(Data supplied)

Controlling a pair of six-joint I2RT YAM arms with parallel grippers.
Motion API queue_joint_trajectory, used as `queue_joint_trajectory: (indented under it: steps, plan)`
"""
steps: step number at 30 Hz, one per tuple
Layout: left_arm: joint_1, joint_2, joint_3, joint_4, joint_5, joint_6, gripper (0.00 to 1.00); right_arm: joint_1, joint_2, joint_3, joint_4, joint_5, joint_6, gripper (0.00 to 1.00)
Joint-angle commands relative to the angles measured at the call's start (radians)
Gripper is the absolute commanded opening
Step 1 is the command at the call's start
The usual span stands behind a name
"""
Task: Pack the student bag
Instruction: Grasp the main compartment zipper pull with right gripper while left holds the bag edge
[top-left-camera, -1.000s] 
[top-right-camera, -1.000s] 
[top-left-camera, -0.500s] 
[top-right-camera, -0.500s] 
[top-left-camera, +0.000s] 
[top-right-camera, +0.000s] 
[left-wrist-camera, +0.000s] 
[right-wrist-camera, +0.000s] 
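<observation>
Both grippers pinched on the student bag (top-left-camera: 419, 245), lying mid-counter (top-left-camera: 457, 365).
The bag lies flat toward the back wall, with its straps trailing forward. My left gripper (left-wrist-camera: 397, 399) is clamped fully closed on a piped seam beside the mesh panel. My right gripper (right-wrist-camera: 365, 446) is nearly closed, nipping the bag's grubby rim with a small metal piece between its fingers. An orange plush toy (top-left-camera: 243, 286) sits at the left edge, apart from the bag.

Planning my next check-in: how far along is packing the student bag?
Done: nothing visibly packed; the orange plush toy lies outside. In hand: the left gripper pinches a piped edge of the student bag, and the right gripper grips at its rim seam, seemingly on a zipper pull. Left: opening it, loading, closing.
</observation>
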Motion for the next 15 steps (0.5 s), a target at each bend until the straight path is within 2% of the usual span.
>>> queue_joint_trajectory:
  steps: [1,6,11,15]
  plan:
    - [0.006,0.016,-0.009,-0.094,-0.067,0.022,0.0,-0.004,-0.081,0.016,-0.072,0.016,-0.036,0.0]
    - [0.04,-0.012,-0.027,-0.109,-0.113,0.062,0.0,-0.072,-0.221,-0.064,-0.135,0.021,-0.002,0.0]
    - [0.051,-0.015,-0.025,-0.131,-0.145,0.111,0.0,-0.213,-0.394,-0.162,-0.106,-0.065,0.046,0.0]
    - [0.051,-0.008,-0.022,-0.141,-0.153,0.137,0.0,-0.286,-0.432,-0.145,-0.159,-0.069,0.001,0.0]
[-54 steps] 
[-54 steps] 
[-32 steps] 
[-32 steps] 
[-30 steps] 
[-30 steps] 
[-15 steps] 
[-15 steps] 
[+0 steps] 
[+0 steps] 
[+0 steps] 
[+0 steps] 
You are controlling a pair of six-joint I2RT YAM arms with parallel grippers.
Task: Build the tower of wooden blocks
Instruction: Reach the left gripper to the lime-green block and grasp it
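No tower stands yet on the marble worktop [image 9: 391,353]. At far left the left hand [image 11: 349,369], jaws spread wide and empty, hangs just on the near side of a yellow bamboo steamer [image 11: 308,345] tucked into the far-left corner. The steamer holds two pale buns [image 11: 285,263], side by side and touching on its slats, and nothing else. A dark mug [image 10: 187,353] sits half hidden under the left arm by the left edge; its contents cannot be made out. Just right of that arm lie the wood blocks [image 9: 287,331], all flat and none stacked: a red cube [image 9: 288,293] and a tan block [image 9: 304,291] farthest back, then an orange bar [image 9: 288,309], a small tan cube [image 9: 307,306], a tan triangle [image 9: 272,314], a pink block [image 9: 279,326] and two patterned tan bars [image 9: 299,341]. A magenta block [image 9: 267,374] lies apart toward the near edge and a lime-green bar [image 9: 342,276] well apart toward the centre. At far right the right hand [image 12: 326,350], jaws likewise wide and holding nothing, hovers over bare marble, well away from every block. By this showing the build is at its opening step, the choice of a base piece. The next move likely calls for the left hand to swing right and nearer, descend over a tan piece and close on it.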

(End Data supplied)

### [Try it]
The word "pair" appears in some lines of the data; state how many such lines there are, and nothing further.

### [Answer space]
2